E’ uno studio scientifico di quelli destinati a cambiare la percezione corrente, quello pubblicato dalla rivista Enviromental Research Letters: il primo studio su scala continentale delle riserve idriche del sottosuolo africano. E la conclusione è sorprendente. L’Africa sottoterra ha tantissima acqua: 100 volte di più quanto finora si pensasse.

La ricerca, condotta da un team di quattro scienziati, è basata sulla raccolta di dati finora dispersi e sull’esame di mappe e rilevamenti, ricevuti sia dai governi nazionali che da altri studi geologici e geografici su circa 283 differenti bacini idrici. Il team di scienziati valuta che le riserve di acqua potabile contenute nel sottosuolo africano siano nell’ordine di oltre mezzo milione di chilometri quadrati, con un range variabile tra 0,36 e 1,76 milioni di chilometri quadrati. Ovvero, 20 volte la quantità di acqua dolce contenuta nei laghi africani.

La distribuzione dei bacini sotterranei, ovviamente, non è uniforme nel Continente: le riserve più grandi sono sotto i paesi nordafricani e del Sahel, che però sono anche quelli più minacciati dalla penuria idrica: Algeria, Libia, Egitto, Niger, Chad e Sudan occidentale, in pratica, “riposano” su un enorme acquifero custodito dalle sabbie del Sahara, il deserto per antonomasia (sahra, in arabo, vuol dire appunto deserto).

In quella zona, secondo le valutazioni dei ricercatori, il bacino è “spesso” 75 metri ed è, in sostanza, quello che resta dell’acqua che una volta, cinquemila anni fa, era abbondante nell’Africa settentrionale.

Un secondo grande bacino giace tra la Repubblica democratica del Congo e la Repubblica centrafricana, mentre un terzo è nel sud, a cavallo di Namibia, Botswana, Angola e Zambia. Nell’introduzione al loro saggio, i ricercatori avvertono che “non tutta quest’acqua è facilmente raggiungibile per l’estrazione”. Nondimeno, secondo MacDonald, H. C. Bonsor, B. É. Ó Dochartaigh e R. G. Taylor, della British Geological Survey di Edimburgo e del Dipartimento di geografia dell’University college di Londra, in molti paesi africani pozzi “opportunamente collocati e adeguatamente costruiti” possono sopportare un cospicuo aumento dell’estrazione idrica, sebbene “con pause inter-annali per ricaricare le riserve”, che in alcuni casi hanno una “età ciclica” compresa tra 20 e 70 anni, al ritmo attuale di basso e talvolta bassissimo sfruttamento.

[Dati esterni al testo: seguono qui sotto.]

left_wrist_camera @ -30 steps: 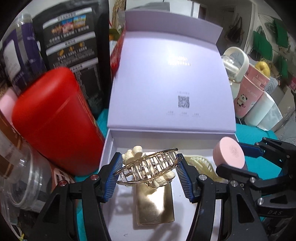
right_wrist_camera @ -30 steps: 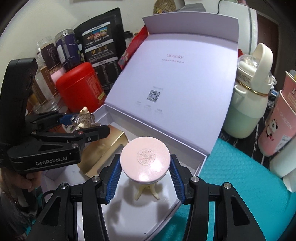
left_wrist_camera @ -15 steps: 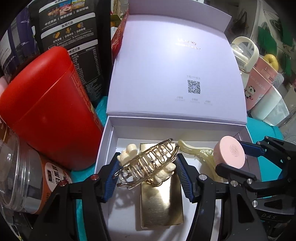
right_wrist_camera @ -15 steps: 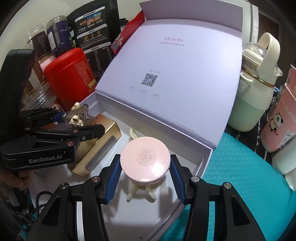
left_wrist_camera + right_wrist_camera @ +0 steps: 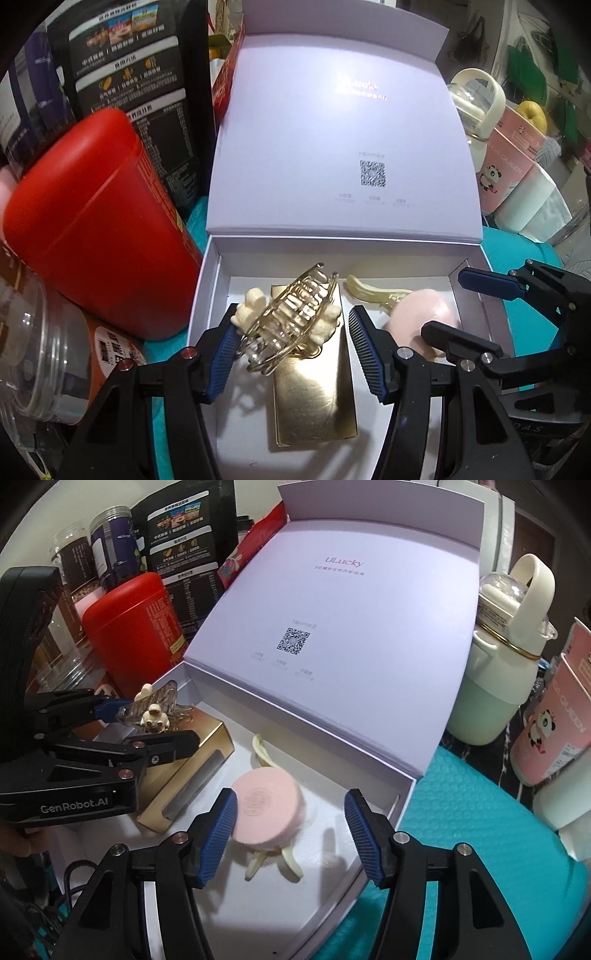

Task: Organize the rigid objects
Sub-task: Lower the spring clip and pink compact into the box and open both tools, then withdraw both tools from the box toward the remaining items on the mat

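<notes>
The right gripper jaws are opening; a second ago they clamped the pink disc, which now lies tilted on the cream clip inside the box, touching only the left pad.

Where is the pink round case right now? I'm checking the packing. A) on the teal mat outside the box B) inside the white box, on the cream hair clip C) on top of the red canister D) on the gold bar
B: the pink round case sits inside the white box, resting on the cream hair clip, between the opening jaws of the right hand-held gripper.
</notes>
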`<action>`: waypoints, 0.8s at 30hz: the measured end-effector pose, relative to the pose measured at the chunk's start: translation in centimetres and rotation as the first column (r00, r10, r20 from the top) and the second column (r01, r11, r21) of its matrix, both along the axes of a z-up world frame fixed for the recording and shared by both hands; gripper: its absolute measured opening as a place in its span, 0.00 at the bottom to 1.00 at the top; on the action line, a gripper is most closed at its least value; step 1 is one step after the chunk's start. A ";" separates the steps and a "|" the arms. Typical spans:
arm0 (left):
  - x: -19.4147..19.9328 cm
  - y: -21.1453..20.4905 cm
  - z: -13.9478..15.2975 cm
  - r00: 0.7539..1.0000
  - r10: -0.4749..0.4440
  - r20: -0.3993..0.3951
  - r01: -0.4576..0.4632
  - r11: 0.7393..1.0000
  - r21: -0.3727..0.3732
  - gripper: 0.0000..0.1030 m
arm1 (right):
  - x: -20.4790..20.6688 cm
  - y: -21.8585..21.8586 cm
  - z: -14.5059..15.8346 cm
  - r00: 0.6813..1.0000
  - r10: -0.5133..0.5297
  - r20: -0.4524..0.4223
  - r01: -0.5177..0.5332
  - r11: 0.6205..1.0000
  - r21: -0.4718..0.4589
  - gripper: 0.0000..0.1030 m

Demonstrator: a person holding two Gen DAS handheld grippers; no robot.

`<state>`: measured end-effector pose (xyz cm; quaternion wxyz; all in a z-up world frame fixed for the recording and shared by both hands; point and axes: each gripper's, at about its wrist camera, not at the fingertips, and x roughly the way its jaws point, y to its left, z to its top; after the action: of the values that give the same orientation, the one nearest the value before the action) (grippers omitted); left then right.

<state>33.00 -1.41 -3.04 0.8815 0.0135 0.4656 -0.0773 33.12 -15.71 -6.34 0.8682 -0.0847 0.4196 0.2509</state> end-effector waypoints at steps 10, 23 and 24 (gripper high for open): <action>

Anche la nuova mappa, però, mostra, secondo gli autori, che è molto più problematico estrarre acqua “su larga scala” – per esempio per far fronte alla domanda idrica delle città in rapida crescita – senza compromettere la tenuta dei bacini, che rischierebbero di essere impoveriti in modo irrimediabile. L’obiettivo dello studio, dunque, è proprio quello di arrivare a una “valutazione più realistica della sicurezza idrica e dello stress idrico, attraverso più accurate analisi regionali e locali”, necessarie anche per tenere nel debito conto la differente profondità dei bacini, che, per esempio, nel Sahara, può arrivare fino a 250 metri sottoterra.

Una premessa indispensabile, secondo il dossier, per affrontare le imminenti sfide del continente africano, dove già oggi, si stima che siano 300 milioni le persone senza un accesso stabile all’acqua potabile e dove solo il 5 per cento delle terre coltivabili è effettivamente e regolarmente irrigato. Il rischio, infatti, è che ci sia una “corsa all’acqua sotterranea”, che è “meno sensibile ai cambiamenti climatici superficiali, meno inquinata per il naturale filtraggio del terreno” e ovviamente meno dipendente dalla stagionalità delle piogge e dalla siccità. Senza una gestione attenta delle risorse, dunque, non è improbabile che anche questa nuova ricchezza idrica venga depauperata più velocemente di quanto non si possa ricostituire. Anche perché, avvertono i ricercatori, per quanto “le risorse idriche sotterranee siano la più ampia e più distribuita riserva d’acqua disponibile nel continente africano”, la nostra conoscenza dei sistemi di formazione di questi enormi bacini idrici è tuttora molto limitata e ha bisogno di essere approfondita, a livello locale (specialmente per le zone più vulnerabili all’ipersfruttamento), sia su scala continentale, per capire se e come questi grandi bacini interagiscano tra loro e con il resto dell’ambiente naturale, anche tenendo conto dei cambiamenti climatici. Non solo di quelli planetari, ma anche di quelli locali dovuti alla trasformazione dell’ambiente da parte degli esseri umani ma anche alle modificazioni che lo stesso sfruttamento possibile di queste risorse idriche potrebbe implicare.